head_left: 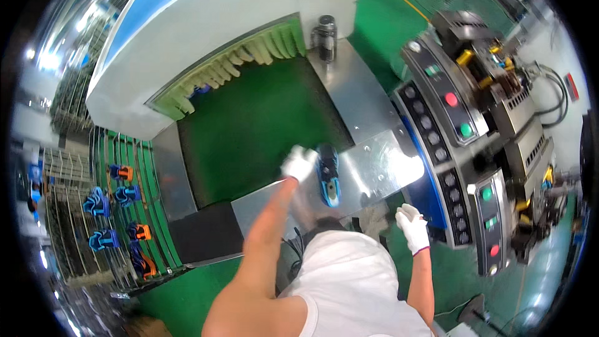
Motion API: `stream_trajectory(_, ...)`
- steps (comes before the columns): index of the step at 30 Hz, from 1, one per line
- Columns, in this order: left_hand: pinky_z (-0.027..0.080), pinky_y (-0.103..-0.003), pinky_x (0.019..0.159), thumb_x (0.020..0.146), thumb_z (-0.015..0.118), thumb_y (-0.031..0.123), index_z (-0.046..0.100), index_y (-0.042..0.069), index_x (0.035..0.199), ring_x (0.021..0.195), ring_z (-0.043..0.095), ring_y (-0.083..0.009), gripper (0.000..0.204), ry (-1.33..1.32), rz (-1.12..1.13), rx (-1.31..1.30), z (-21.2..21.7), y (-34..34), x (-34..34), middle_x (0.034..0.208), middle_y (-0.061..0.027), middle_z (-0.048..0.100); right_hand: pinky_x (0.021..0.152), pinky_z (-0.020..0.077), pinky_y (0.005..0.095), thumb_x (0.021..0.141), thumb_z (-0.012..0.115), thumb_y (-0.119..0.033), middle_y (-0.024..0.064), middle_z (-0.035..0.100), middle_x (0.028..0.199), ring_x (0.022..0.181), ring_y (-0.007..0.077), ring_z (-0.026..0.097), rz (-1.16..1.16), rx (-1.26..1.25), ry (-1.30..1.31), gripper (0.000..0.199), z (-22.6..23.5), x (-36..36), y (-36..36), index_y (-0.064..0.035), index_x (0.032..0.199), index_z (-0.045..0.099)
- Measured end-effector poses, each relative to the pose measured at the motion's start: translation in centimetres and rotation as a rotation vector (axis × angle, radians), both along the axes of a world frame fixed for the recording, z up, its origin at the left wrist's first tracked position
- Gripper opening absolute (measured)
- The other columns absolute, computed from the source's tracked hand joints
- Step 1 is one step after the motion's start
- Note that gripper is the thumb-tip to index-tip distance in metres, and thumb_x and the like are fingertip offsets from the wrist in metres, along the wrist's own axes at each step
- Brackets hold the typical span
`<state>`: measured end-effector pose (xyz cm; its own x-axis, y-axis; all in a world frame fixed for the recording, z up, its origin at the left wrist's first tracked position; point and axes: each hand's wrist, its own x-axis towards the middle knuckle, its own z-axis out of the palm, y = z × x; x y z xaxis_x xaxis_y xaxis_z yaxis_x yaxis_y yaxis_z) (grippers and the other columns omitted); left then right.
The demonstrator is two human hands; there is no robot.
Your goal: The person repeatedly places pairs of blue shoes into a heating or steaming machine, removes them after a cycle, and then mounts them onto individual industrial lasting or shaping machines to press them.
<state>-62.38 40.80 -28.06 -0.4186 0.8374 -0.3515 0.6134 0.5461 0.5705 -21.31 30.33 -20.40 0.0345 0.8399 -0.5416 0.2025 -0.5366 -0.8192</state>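
A black and blue shoe (328,178) lies lengthwise on the near metal edge of a machine table, its open end with a pale inside turned toward me. My left hand (299,163), in a white glove, is just left of the shoe, over the border of the green belt. Motion smears its fingers, so I cannot tell whether it holds anything. My right hand (412,229), also white-gloved, hangs off to the right beside the control machine's blue side. Its fingers are loosely stretched, with nothing visible in them.
The green belt (262,125) runs under a fringed curtain (231,65) into a white housing. A metal flask (326,39) stands at the back right. On the left, a wire rack (128,143) carries several blue and orange shoe parts. Machines with gauges and buttons (450,99) flank the right.
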Motion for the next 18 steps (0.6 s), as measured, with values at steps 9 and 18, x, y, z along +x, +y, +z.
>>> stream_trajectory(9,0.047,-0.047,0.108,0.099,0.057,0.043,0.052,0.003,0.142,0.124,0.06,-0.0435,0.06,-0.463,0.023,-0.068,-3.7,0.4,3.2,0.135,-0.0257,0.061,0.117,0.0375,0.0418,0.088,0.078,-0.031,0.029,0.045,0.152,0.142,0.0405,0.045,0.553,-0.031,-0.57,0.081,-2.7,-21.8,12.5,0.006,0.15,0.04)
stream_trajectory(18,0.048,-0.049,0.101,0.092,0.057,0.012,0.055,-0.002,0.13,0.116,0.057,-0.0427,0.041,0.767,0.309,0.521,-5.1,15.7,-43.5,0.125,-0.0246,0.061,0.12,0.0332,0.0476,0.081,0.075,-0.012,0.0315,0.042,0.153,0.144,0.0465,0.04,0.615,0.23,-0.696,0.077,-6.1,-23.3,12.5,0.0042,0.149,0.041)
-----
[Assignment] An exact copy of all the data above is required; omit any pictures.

[Your solution]
head_left: 
Motion API: `stream_trajectory(_, ...)`
- steps (comes before the columns): index of the step at 30 Hz, from 1, one per line
- Columns, in this order: left_hand: pinky_z (-0.027..0.080), pinky_y (-0.103..-0.003), pinky_x (0.019..0.159), thumb_x (0.020..0.146), thumb_z (-0.015..0.118), thumb_y (-0.031..0.123), index_z (-0.046..0.100), index_y (-0.042..0.069), index_x (0.035..0.199), ring_x (0.021..0.195), ring_z (-0.043..0.095), ring_y (-0.083..0.009), gripper (0.000..0.204), ry (-1.33..1.32), rz (-1.12..1.13), rx (-1.31..1.30), z (-21.2..21.7), y (-34..34), x (-34..34), middle_x (0.034..0.208), middle_y (-0.061..0.027), middle_z (-0.048..0.100); right_hand: pinky_x (0.021..0.152), pinky_z (-0.020..0.077), pinky_y (0.005..0.095), thumb_x (0.021..0.141), thumb_z (-0.012..0.115), thumb_y (-0.119..0.033), middle_y (-0.024..0.064), middle_z (-0.035..0.100), middle_x (0.028..0.199), ring_x (0.022..0.181), ring_y (-0.007..0.077), ring_z (-0.026..0.097), rz (-1.16..1.16), rx (-1.26..1.25), ry (-1.30..1.31), gripper (0.000..0.199), z (-22.6..23.5), x (-36..36), y (-36..36), index_y (-0.064..0.035), index_x (0.032..0.199), index_z (-0.045..0.099)
- Measured end-effector poses, each relative to the pose measured at the motion's start: translation in centimetres and rotation as a rotation vector (axis × angle, radians), both along the axes of a world frame fixed for the recording, z up, its origin at the left wrist's first tracked position
- Gripper opening absolute (measured)
- The other columns absolute, computed from the source's tracked hand joints
- Step 1 is one step after the motion's start
- Note that gripper is the thumb-tip to index-tip distance in metres, and thumb_x and the like are fingertip offsets from the wrist in metres, along the wrist's own axes at each step
- Brackets hold the typical span
`<state>`: measured end-effector pose (xyz cm; its own x-axis, y-axis; all in a world frame fixed for the recording, z up, its origin at the left wrist's first tracked position; point and axes: each hand's wrist, its own x-axis towards the middle knuckle, its own z-axis out of the palm, y = z × x; x y z xaxis_x xaxis_y xaxis_z yaxis_x yaxis_y yaxis_z) (grippers and the other columns omitted); left then right.
The demonstrator is two human hands; there is no robot.
Your goal: The person repeatedly places pairs of blue shoes into a heating or steaming machine, removes them after a cycle, and then mounts them onto individual industrial lasting or shaping machines to press them.
<state>-62.38 40.80 -28.06 -0.4186 0.8374 -0.3515 0.6134 0.5461 0.5705 -21.31 30.33 -20.40 0.0345 0.8399 -0.5416 0.2025 -0.5366 -0.8192</state>
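A black and blue shoe (328,178) lies lengthwise on the near metal edge of a machine table, its open end with a pale inside turned toward me. My left hand (299,163), in a white glove, is just left of the shoe, over the border of the green belt. Motion smears its fingers, so I cannot tell whether it holds anything. My right hand (412,229), also white-gloved, hangs off to the right beside the control machine's blue side. Its fingers are loosely stretched, with nothing visible in them.
The green belt (262,125) runs under a fringed curtain (231,65) into a white housing. A metal flask (326,39) stands at the back right. On the left, a wire rack (128,143) carries several blue and orange shoe parts. Machines with gauges and buttons (450,99) flank the right.
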Motion for the next 18 steps (0.6 s), as measured, with values at steps 9 and 18, x, y, z along +x, +y, +z.
>>> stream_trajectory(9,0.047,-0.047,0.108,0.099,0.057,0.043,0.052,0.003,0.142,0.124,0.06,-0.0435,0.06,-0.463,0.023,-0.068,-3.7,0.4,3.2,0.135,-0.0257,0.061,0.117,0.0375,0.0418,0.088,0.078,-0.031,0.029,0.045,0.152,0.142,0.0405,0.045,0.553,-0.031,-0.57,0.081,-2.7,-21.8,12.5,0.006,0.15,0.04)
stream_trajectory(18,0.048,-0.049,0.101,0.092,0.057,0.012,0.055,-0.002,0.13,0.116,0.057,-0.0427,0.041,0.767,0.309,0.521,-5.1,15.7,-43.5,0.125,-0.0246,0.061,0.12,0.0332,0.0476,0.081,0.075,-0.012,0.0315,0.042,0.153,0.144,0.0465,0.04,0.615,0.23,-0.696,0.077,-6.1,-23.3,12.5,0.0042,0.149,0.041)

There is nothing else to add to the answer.